++++ INPUT RECORDS
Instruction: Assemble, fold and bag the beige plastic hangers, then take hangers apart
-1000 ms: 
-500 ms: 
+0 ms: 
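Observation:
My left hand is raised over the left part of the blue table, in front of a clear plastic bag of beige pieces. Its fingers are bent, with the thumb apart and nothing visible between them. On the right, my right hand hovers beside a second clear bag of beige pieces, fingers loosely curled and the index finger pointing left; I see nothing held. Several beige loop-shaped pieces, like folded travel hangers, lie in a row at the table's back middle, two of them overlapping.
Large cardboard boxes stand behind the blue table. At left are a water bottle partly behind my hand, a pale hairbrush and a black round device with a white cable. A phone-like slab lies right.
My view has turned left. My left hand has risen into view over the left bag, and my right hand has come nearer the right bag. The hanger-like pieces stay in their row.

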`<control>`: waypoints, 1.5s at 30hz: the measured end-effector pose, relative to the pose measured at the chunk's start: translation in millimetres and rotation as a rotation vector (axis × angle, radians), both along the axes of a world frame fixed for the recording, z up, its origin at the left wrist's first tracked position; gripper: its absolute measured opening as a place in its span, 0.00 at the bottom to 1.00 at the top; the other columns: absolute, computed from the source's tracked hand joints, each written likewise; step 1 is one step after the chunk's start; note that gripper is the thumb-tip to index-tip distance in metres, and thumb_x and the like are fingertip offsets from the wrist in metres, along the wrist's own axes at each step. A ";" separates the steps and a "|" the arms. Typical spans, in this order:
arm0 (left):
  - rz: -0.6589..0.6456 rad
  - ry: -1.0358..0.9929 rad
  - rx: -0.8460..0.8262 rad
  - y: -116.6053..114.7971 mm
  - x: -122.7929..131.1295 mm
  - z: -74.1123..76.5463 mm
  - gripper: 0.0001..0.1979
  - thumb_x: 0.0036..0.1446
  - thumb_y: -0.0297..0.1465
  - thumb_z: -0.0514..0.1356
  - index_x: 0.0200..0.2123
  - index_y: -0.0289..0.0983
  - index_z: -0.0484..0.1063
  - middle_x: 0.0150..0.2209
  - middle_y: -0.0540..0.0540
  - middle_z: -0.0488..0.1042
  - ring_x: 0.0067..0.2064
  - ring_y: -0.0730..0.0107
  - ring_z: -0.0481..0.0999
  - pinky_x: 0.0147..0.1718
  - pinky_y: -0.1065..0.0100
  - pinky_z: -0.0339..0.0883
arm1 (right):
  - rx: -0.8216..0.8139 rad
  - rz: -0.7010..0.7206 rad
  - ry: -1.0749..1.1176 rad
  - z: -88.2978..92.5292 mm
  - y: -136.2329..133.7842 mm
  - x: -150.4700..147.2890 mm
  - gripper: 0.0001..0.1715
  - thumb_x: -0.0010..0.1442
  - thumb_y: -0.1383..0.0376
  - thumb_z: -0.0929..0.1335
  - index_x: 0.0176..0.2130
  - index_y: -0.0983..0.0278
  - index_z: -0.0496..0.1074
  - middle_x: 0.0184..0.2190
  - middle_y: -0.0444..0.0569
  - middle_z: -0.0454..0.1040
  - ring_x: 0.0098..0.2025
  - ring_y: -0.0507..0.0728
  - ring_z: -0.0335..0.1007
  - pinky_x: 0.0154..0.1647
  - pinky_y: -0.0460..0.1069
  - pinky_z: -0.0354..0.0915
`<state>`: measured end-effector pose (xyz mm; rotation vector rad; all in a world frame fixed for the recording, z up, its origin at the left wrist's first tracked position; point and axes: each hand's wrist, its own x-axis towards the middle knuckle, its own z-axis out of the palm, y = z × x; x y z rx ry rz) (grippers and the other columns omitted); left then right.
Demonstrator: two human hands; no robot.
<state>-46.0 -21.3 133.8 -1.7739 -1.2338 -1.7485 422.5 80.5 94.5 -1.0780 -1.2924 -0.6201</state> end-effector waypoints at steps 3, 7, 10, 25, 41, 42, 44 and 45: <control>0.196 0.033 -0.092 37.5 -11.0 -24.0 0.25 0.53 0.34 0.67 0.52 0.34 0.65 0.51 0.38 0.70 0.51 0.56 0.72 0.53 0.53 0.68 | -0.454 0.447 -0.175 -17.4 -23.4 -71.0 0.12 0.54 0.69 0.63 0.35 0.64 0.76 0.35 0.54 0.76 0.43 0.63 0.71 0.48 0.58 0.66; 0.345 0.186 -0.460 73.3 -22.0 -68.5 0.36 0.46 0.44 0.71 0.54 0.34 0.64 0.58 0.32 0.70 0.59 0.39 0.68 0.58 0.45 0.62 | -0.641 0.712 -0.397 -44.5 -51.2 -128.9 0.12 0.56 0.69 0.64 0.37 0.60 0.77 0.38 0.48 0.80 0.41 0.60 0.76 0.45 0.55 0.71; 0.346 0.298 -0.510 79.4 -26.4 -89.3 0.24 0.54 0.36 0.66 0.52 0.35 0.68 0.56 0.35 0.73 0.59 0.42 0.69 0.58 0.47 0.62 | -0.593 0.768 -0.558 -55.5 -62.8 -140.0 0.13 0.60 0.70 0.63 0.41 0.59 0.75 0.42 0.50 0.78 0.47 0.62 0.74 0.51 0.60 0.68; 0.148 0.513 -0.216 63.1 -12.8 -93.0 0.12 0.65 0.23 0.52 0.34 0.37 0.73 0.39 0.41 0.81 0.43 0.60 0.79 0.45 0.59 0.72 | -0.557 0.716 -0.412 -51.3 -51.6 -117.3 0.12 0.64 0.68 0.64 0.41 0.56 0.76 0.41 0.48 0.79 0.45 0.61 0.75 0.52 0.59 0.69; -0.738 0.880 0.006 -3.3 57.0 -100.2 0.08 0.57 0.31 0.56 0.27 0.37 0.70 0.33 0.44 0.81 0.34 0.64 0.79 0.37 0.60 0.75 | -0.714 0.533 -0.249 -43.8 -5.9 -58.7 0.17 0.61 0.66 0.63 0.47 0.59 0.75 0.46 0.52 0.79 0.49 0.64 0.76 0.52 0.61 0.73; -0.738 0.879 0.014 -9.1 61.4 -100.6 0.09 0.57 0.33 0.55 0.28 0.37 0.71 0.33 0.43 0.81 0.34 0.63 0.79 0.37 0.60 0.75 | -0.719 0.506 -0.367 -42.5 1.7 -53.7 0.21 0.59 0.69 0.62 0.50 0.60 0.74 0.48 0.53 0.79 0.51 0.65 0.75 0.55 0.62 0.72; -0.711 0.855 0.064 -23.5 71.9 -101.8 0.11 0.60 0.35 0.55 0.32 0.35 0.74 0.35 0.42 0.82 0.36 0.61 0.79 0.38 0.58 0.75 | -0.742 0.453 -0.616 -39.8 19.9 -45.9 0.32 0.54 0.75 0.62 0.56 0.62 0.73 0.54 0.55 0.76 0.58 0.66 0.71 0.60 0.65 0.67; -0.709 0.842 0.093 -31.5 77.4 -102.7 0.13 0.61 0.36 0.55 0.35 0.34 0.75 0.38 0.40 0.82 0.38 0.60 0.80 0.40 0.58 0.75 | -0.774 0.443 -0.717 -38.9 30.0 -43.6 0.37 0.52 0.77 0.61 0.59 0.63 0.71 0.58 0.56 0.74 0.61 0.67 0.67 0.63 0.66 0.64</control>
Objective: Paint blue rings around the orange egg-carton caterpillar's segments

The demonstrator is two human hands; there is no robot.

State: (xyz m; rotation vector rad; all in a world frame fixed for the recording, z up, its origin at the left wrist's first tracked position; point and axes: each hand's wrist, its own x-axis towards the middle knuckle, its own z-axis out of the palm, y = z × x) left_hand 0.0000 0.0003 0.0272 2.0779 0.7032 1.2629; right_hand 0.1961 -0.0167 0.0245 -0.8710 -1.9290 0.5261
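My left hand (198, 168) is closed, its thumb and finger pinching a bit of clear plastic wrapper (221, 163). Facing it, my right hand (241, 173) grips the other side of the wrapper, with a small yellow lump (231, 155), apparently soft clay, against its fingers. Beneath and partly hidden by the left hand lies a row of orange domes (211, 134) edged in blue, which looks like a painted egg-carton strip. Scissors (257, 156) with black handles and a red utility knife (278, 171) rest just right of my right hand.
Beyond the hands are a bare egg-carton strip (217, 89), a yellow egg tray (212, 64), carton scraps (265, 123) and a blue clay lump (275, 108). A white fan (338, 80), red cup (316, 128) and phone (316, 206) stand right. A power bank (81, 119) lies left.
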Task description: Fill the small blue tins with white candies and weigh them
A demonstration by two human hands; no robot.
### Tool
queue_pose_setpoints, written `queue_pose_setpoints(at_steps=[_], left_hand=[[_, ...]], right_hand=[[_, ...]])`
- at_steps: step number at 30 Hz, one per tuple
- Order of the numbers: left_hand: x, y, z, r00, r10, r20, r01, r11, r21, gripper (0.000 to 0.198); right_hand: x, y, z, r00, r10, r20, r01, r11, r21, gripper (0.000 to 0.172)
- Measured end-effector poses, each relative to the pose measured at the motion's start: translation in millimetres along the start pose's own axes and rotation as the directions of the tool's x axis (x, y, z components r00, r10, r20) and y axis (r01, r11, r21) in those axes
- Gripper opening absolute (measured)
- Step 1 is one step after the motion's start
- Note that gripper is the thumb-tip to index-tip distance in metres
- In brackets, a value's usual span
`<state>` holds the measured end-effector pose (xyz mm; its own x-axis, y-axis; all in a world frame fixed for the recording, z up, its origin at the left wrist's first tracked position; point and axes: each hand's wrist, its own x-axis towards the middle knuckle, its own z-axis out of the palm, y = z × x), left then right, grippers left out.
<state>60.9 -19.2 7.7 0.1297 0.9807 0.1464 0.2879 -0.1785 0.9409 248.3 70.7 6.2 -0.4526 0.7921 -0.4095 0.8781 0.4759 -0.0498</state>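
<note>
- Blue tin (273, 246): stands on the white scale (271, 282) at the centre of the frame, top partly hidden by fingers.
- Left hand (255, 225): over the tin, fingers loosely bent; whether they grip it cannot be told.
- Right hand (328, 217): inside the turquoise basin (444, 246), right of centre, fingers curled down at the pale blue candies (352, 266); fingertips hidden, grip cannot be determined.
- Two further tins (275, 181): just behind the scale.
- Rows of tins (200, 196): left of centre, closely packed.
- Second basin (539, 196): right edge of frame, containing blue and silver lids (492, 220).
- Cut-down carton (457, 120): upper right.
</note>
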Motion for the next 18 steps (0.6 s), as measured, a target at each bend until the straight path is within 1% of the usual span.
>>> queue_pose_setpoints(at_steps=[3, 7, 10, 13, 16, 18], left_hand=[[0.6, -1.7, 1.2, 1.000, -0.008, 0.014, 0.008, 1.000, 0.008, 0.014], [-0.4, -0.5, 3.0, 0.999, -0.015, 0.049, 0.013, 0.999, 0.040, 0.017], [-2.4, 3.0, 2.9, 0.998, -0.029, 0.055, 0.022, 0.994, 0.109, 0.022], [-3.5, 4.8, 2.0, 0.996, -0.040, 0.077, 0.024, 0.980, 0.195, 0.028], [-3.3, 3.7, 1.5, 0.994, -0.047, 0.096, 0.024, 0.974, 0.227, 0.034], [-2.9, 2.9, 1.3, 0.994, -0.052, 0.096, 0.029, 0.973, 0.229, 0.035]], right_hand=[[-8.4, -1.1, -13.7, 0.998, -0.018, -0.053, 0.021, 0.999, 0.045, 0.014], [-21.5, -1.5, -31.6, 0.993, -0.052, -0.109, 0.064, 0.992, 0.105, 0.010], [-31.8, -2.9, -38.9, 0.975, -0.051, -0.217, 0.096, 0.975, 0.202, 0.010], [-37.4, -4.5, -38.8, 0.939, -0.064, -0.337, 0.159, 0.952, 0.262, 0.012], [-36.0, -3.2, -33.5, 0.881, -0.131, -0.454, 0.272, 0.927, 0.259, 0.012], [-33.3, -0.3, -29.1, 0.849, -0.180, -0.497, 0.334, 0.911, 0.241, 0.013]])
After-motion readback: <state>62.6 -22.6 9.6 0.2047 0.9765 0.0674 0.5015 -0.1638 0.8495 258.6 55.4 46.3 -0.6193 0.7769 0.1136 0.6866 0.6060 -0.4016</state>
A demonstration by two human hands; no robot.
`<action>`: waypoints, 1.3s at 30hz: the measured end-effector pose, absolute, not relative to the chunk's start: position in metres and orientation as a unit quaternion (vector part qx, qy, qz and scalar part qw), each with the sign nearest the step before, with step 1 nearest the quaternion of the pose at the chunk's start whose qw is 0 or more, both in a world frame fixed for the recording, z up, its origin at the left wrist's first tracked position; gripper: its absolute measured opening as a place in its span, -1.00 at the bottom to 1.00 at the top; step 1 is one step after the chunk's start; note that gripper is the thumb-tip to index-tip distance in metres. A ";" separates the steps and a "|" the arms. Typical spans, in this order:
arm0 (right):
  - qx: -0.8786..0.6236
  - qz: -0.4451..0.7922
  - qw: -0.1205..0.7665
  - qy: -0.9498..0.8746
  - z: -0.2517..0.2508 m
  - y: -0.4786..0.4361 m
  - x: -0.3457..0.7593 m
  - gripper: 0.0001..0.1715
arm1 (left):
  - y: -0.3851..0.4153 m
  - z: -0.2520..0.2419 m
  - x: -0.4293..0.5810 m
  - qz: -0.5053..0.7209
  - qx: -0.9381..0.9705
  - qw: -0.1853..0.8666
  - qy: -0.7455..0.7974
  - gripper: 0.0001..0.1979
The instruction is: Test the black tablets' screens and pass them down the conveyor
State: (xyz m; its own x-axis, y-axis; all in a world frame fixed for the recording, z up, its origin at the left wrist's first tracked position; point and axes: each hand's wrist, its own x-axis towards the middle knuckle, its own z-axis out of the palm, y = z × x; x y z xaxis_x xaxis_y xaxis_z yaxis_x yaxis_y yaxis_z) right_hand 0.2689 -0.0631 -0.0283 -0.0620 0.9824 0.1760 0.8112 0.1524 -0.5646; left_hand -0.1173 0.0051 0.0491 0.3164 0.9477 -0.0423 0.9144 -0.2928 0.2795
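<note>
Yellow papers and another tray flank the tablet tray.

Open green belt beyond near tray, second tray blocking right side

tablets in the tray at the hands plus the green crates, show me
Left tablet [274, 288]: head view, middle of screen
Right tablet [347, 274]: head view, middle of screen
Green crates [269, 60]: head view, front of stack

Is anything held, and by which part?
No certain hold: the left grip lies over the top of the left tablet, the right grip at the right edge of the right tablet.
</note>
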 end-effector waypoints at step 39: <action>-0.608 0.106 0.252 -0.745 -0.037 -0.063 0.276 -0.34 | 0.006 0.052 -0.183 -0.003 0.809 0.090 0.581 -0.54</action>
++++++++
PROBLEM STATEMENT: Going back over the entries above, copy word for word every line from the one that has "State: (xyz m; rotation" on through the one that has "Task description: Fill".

SOLUTION FOR THIS TASK:
State: (xyz m; rotation vector rad; all in a world frame fixed for the recording, z up, its origin at the left wrist's first tracked position; point and axes: each hand's wrist, its own x-axis towards the middle knuckle, its own z-axis out of the palm, y = z × x) left_hand 0.0000 0.0003 0.0272 2.0779 0.7032 1.2629; right_hand 0.1961 -0.0167 0.0245 -0.8710 -1.9290 0.5261
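My left hand (198, 168) is closed, its thumb and finger pinching a bit of clear plastic wrapper (221, 163). Facing it, my right hand (241, 173) grips the other side of the wrapper, with a small yellow lump (231, 155), apparently soft clay, against its fingers. Beneath and partly hidden by the left hand lies a row of orange domes (211, 134) edged in blue, which looks like a painted egg-carton strip. Scissors (257, 156) with black handles and a red utility knife (278, 171) rest just right of my right hand.
Beyond the hands are a bare egg-carton strip (217, 89), a yellow egg tray (212, 64), carton scraps (265, 123) and a blue clay lump (275, 108). A white fan (338, 80), red cup (316, 128) and phone (316, 206) stand right. A power bank (81, 119) lies left.
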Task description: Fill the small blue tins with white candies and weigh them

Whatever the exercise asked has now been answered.